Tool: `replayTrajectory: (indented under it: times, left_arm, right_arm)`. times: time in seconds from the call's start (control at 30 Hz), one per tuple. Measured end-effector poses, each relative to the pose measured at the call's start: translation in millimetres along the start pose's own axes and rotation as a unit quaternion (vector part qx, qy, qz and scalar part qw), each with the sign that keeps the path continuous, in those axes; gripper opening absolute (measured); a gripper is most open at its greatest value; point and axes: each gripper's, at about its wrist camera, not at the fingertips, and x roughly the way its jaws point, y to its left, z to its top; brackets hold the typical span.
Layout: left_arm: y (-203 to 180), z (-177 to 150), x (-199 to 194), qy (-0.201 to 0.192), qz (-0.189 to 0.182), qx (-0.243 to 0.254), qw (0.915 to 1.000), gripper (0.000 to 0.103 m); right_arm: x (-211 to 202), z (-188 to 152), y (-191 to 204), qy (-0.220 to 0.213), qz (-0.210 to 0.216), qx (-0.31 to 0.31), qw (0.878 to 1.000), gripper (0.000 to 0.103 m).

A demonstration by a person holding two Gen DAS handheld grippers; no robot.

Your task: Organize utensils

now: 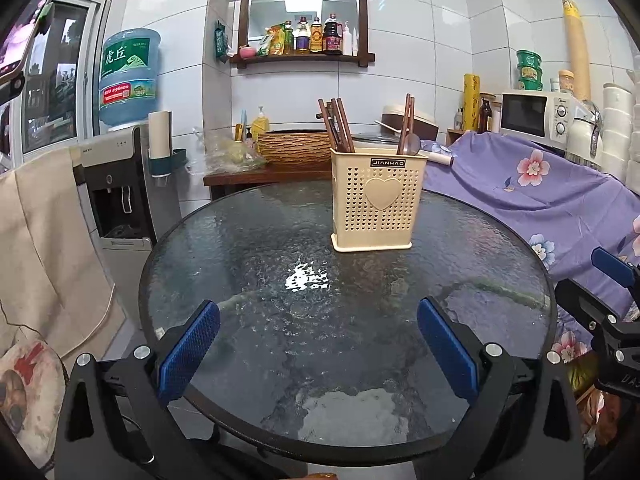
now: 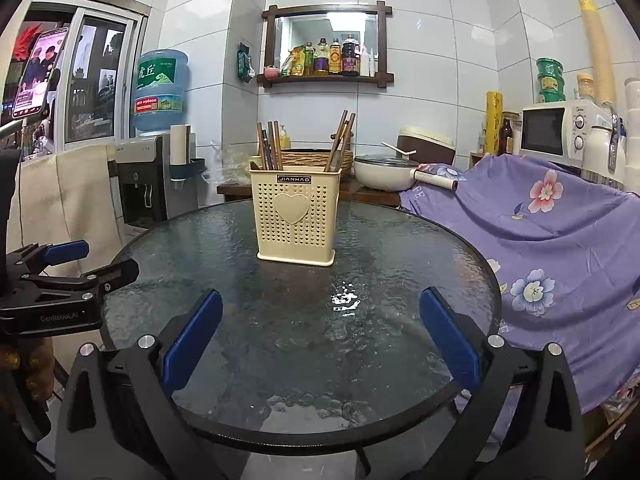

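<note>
A cream perforated utensil holder (image 1: pixel 376 200) (image 2: pixel 297 216) with a heart on its front stands on the far half of the round glass table (image 1: pixel 248 280) (image 2: pixel 400 280). Brown chopsticks (image 1: pixel 338 124) (image 2: pixel 270 144) stick up from its left compartment. More chopsticks and a spoon (image 1: pixel 412 144) (image 2: pixel 340 142) stand in its right compartment. My left gripper (image 1: pixel 318 320) hangs open over the table's near side, nothing between its blue pads. My right gripper (image 2: pixel 320 312) is open too, and empty, over the near edge. Each gripper shows at the side of the other's view.
A purple flowered cloth (image 1: pixel 540 188) (image 2: pixel 560 220) covers furniture right of the table. A water dispenser (image 1: pixel 116 184) and a beige draped cloth (image 1: pixel 44 240) stand at the left. Behind the table a low wooden bench (image 1: pixel 264 178) carries a woven basket and a pot (image 2: pixel 384 172).
</note>
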Motion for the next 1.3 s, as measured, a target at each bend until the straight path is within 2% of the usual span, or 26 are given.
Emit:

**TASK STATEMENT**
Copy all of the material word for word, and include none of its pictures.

**ANSWER FOR THIS EXERCISE**
Tool: `replayTrajectory: (indented under it: times, left_arm, right_arm)`. times: time in seconds from the call's start (control at 30 Hz), one per tuple. Measured end-effector poses, each relative to the pose measured at the call's start: translation in millimetres along the start pose's own axes and rotation as a unit quaternion (vector part qx, qy, qz and scalar part qw), each with the sign that keeps the path continuous, in those axes; gripper opening absolute (measured); a gripper is most open at its greatest value; point and axes: each gripper's, at about its wrist camera, not at the fingertips, and x roughly the way its jaws point, y to its left, z to its top; brackets hold the typical span.
Layout: left_arm: y (-203 to 180), z (-177 to 150), x (-199 to 194), qy (-0.201 to 0.192), qz (-0.189 to 0.182), qx (-0.243 to 0.254), qw (0.915 to 1.000), gripper (0.000 to 0.103 m); right_arm: x (-211 to 202), z (-188 to 152), y (-191 to 204), qy (-0.220 to 0.213), qz (-0.210 to 0.216), qx (-0.31 to 0.31), qw (0.878 to 1.000), gripper (0.000 to 0.103 m).

A demonstration by a person holding two Gen DAS handheld grippers; no robot.

Your task: Organize utensils

now: 
now: 

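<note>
A cream perforated utensil holder (image 1: pixel 376 200) (image 2: pixel 297 216) with a heart on its front stands on the far half of the round glass table (image 1: pixel 248 280) (image 2: pixel 400 280). Brown chopsticks (image 1: pixel 338 124) (image 2: pixel 270 144) stick up from its left compartment. More chopsticks and a spoon (image 1: pixel 412 144) (image 2: pixel 340 142) stand in its right compartment. My left gripper (image 1: pixel 318 320) hangs open over the table's near side, nothing between its blue pads. My right gripper (image 2: pixel 320 312) is open too, and empty, over the near edge. Each gripper shows at the side of the other's view.
A purple flowered cloth (image 1: pixel 540 188) (image 2: pixel 560 220) covers furniture right of the table. A water dispenser (image 1: pixel 116 184) and a beige draped cloth (image 1: pixel 44 240) stand at the left. Behind the table a low wooden bench (image 1: pixel 264 178) carries a woven basket and a pot (image 2: pixel 384 172).
</note>
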Motion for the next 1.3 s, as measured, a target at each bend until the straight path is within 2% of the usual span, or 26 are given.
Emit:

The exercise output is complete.